EXERCISE: Check each line below for "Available" and give the count of those that have it, nothing else.

(Extracted data entries)

:::

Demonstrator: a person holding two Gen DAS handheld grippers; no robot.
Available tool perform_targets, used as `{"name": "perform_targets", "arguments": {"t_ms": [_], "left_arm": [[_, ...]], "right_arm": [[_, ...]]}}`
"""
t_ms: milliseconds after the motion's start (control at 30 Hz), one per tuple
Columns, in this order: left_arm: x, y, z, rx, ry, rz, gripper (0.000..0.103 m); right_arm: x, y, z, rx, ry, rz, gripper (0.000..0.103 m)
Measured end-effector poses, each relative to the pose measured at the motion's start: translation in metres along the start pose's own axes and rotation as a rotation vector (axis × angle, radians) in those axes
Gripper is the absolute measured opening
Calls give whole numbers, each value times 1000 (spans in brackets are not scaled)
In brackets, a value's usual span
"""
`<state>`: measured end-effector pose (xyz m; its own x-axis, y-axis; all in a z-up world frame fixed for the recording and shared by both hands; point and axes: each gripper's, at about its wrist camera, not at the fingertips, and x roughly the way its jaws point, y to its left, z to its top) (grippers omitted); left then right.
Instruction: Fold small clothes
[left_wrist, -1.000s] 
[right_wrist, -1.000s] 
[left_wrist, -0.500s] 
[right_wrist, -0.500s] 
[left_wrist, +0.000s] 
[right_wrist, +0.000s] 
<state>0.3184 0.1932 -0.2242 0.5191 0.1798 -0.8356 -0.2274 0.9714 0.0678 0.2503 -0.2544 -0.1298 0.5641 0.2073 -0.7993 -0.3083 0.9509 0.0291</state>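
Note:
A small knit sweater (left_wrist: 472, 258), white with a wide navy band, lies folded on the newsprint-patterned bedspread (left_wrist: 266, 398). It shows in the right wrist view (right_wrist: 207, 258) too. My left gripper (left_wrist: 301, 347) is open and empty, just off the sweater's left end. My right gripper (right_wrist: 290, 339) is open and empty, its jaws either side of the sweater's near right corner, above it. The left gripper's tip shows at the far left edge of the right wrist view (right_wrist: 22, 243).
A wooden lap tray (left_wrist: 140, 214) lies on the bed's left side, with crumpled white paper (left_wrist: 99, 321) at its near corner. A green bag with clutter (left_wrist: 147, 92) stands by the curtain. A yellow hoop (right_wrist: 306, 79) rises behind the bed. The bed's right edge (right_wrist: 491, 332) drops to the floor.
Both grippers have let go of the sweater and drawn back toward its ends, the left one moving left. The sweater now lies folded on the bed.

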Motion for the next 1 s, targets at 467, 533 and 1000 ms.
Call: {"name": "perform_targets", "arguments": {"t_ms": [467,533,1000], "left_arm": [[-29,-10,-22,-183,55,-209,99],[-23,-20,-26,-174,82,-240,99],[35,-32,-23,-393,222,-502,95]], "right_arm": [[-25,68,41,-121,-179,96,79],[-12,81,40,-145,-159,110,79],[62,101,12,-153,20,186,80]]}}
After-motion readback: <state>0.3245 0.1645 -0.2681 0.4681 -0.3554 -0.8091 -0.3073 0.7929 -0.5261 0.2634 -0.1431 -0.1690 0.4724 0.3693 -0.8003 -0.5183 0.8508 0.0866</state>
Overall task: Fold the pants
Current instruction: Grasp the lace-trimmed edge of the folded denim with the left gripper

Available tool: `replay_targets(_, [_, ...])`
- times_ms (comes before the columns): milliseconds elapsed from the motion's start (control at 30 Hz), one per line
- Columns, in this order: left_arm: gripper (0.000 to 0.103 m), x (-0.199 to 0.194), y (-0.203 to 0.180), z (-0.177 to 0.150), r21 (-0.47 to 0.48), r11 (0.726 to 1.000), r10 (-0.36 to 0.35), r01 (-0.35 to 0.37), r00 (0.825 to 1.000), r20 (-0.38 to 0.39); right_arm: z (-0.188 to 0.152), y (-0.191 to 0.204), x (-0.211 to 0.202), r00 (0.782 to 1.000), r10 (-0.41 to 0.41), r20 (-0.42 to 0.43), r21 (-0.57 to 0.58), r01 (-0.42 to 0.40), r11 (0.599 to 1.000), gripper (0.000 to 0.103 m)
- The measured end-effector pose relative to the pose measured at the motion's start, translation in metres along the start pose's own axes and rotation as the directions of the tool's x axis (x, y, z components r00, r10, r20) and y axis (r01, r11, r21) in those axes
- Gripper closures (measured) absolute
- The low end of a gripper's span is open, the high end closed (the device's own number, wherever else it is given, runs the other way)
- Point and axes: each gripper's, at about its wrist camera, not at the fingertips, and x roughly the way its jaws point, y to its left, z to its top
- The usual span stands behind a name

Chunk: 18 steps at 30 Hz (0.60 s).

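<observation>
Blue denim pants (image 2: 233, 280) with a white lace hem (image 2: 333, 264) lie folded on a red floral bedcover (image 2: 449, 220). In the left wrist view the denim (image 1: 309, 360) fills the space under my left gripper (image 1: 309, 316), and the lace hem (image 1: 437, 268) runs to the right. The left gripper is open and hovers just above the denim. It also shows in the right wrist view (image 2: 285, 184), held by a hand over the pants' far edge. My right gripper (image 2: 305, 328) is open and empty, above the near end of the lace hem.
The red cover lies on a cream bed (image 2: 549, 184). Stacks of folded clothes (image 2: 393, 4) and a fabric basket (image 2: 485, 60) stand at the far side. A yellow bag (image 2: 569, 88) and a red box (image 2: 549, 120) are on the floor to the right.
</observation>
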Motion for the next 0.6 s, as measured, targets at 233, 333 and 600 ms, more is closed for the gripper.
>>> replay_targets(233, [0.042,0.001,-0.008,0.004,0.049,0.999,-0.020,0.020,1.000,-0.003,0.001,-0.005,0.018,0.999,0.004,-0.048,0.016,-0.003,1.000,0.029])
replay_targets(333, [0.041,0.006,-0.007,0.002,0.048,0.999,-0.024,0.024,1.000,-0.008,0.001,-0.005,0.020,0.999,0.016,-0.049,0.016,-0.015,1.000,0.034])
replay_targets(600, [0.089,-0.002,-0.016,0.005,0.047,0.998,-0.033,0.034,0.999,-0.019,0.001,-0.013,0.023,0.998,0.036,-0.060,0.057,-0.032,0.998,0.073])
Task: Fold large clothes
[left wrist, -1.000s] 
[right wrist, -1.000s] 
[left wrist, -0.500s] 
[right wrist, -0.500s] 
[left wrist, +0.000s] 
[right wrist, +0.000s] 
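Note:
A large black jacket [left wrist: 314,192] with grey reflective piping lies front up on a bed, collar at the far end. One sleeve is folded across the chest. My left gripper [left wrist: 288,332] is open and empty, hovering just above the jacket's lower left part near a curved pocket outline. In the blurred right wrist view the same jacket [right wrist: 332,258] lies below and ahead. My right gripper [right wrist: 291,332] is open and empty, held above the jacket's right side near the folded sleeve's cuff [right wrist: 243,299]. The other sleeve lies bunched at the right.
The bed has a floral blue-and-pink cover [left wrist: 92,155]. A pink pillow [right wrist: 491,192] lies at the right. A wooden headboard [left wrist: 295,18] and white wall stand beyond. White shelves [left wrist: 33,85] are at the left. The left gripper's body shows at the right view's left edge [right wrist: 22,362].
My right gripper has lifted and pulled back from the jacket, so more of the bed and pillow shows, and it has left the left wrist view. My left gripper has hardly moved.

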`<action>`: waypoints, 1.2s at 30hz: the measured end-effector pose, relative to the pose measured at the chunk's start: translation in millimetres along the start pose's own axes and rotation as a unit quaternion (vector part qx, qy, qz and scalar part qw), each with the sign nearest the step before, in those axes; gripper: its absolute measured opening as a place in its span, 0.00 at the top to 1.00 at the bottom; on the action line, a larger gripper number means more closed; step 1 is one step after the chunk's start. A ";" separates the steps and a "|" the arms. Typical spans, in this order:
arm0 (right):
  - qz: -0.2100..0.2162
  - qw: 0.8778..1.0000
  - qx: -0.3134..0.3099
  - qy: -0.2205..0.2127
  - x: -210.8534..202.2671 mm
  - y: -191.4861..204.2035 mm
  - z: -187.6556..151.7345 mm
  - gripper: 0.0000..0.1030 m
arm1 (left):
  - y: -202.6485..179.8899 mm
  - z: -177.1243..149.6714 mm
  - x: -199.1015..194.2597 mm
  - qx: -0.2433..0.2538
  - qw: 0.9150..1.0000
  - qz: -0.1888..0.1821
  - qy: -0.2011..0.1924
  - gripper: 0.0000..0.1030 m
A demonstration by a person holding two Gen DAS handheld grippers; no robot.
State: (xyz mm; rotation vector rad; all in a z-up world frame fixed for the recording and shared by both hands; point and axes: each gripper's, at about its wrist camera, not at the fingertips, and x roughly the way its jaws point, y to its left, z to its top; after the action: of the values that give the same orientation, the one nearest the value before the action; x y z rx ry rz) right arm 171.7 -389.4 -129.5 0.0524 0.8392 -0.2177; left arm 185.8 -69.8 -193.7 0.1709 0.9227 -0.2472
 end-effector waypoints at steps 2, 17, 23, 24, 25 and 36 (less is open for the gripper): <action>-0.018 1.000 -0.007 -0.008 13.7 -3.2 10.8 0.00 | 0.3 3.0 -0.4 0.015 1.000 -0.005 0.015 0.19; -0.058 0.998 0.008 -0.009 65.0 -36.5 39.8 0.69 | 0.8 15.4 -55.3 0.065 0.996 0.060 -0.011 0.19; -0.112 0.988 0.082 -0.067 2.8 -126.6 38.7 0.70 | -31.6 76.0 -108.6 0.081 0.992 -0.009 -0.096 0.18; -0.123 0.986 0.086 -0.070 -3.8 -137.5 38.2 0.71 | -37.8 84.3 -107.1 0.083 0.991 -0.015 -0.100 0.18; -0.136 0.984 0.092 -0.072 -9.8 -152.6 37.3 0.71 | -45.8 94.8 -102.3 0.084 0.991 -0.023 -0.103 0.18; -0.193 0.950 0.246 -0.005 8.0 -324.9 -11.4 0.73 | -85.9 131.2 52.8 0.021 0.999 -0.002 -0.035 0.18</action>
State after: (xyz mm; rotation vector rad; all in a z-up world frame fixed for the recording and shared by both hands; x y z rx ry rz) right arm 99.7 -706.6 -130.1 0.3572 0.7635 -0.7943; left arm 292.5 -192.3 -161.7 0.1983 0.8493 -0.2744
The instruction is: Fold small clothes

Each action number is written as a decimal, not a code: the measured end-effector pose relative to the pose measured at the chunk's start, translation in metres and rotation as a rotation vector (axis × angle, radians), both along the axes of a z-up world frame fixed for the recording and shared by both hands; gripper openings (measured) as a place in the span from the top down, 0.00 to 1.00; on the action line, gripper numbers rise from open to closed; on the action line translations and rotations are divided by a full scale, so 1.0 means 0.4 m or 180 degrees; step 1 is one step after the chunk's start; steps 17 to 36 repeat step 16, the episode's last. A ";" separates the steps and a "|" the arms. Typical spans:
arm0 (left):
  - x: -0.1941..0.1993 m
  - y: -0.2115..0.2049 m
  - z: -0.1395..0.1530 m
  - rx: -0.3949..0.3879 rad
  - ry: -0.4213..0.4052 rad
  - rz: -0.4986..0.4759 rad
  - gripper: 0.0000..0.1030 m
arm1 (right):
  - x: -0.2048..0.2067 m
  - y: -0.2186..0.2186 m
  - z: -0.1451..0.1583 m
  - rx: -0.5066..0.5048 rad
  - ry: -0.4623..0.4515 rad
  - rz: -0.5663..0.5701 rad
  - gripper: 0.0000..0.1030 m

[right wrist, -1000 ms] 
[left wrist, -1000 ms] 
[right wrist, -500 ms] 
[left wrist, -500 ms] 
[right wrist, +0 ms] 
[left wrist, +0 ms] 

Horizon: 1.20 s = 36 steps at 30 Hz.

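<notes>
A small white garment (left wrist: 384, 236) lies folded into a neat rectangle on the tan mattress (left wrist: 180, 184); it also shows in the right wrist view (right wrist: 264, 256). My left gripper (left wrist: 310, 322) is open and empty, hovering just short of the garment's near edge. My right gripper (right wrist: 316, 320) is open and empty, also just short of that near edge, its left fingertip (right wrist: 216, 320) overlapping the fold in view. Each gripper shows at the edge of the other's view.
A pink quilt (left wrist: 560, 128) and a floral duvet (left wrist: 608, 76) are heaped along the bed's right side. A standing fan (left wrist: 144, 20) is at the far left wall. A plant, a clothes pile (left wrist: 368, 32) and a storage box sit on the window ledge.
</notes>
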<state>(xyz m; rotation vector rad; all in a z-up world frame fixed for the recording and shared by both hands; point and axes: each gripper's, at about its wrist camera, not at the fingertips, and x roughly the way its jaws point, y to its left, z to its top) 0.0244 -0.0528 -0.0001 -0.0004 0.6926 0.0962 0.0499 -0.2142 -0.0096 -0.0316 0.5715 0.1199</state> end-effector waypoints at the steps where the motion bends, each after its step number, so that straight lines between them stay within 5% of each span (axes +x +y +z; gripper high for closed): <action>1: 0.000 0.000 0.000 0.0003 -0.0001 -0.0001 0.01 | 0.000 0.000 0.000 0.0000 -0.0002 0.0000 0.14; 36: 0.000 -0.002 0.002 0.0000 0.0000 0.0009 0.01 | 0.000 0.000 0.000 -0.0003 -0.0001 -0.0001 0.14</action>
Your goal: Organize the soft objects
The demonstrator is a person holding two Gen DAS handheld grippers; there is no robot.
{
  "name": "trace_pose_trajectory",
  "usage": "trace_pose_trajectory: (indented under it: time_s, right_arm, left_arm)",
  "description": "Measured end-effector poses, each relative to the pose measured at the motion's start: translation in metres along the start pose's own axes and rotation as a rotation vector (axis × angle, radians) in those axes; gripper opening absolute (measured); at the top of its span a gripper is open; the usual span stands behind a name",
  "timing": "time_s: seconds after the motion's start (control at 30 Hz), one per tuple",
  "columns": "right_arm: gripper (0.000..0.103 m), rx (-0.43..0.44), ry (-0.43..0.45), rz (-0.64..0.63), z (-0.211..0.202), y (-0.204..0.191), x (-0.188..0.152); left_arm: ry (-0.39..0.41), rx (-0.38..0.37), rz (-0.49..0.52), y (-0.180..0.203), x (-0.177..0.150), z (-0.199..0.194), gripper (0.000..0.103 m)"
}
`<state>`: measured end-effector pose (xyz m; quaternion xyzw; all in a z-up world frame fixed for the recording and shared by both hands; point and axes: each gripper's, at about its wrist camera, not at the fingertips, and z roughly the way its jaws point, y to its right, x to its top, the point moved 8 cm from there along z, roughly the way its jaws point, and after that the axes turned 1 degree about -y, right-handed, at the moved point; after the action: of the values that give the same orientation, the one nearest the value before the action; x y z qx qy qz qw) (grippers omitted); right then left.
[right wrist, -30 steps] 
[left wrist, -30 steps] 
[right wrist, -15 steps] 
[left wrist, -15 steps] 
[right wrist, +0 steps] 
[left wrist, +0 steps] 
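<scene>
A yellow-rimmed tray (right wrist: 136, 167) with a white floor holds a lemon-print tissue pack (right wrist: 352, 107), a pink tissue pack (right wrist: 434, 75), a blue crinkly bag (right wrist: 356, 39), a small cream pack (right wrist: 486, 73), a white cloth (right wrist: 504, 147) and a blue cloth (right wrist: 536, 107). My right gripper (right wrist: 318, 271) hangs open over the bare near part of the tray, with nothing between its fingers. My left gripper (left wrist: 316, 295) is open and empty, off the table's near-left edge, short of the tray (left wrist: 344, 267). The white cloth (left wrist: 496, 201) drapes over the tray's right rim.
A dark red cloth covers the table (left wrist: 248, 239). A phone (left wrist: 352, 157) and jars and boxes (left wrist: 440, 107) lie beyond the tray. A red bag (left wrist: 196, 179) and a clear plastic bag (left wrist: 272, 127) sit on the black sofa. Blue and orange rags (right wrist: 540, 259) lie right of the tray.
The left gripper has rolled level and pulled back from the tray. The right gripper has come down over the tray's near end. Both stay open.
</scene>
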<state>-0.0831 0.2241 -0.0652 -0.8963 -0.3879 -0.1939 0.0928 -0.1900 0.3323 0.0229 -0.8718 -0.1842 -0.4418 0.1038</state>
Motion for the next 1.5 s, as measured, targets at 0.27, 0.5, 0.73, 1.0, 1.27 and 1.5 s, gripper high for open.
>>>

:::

EXPECTED OUTPUT: 2